For three weeks in March 2023, around 70 military aircraft participated in the biannual Exercise Cobra Warrior, which took centre stage at RAF Waddington in the United Kingdom. The exercise ran from Monday 6th March and ended on Friday 24th March.Cobra Warrior is the largest military exercise organised and run by the Royal Air Force, through which participants learn how to operate in high intensity large force, tactical air warfighting operations.
The main aim of the military exercise is for international allies of the United Kingdom to train together and develop operational aerial tactics. The exercise aims to synchronize multi-domain effects and so includes not just the air domain, but also Space and Cyber and for 2023 edition Land as well. The airspace allocated for Cobra Warrior 23-1 included parts of the North of England and Scotland plus out over the North Sea.

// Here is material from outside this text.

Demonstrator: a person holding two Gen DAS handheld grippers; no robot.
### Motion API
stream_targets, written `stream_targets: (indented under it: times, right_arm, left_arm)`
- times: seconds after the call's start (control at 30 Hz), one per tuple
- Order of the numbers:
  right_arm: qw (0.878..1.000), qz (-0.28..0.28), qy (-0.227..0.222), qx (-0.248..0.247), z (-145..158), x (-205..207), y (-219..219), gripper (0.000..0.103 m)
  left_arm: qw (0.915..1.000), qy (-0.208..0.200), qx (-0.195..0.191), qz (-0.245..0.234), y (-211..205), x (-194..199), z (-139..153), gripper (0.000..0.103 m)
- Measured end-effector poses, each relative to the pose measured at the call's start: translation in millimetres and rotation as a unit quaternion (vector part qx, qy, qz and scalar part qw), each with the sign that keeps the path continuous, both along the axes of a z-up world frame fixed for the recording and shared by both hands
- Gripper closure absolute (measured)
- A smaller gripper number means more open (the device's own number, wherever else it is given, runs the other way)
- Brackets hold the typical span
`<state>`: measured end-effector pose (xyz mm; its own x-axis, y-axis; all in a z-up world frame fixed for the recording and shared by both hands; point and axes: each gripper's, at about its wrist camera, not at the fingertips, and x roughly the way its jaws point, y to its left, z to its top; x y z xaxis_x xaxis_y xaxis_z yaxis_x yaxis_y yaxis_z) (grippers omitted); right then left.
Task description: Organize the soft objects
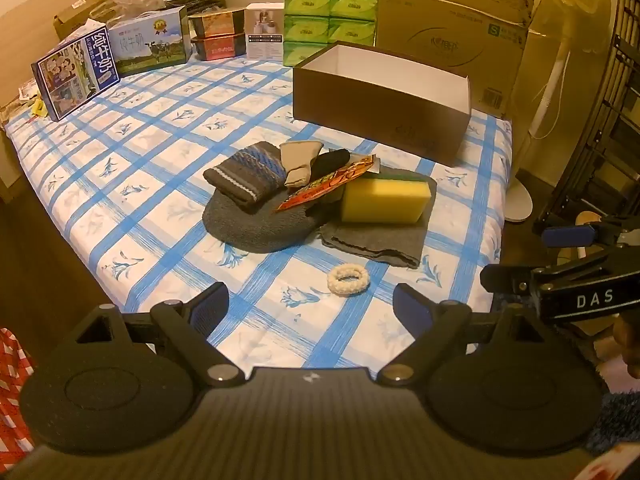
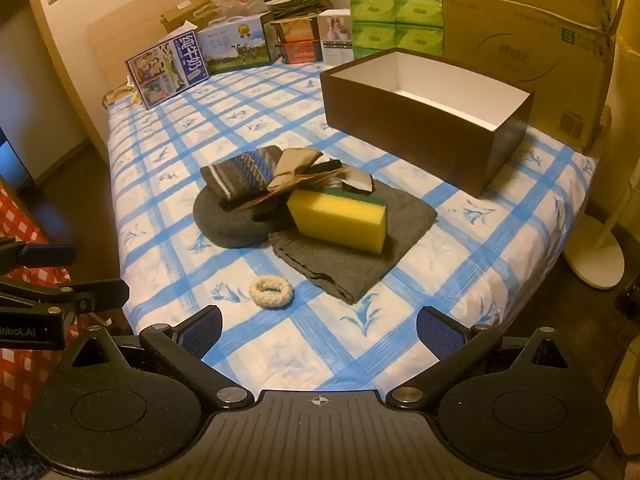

Besides RAF and USAF assets operating from RAF Coningsby, RAF Brize Norton, RAF Lakenheath and RAF Mildenhall, other international participants took place in Cobra Warrior 23-1. The most notable participants were the Indian Air Force, who sent over 5 Mirage 2000s and operated out of RAF Waddington. RAF Waddington was also host to 6 Belgian Air Force F-16s and 6 Finnish Air Force F-18 Hornets. The Royal Saudi Air Force also participated in the exercise and sent over 6 Eurofighter Typhoons that operated out of RAF Coningsby. Speaking at a media event in the first week of the exercise, RAF Waddington Station Commander Group Captain Mark Lorriman-Hughes said:
“It is wonderful once again to welcome our fellow RAF and international colleagues to RAF Waddington to participate in this world class air exercise. “
“Cobra Warrior provides an invaluable opportunity for international Allies and Partners to train together in developing operational tactics in the air”Group Captain Mark Lorriman-Hughes – RAF Waddington Station Commander.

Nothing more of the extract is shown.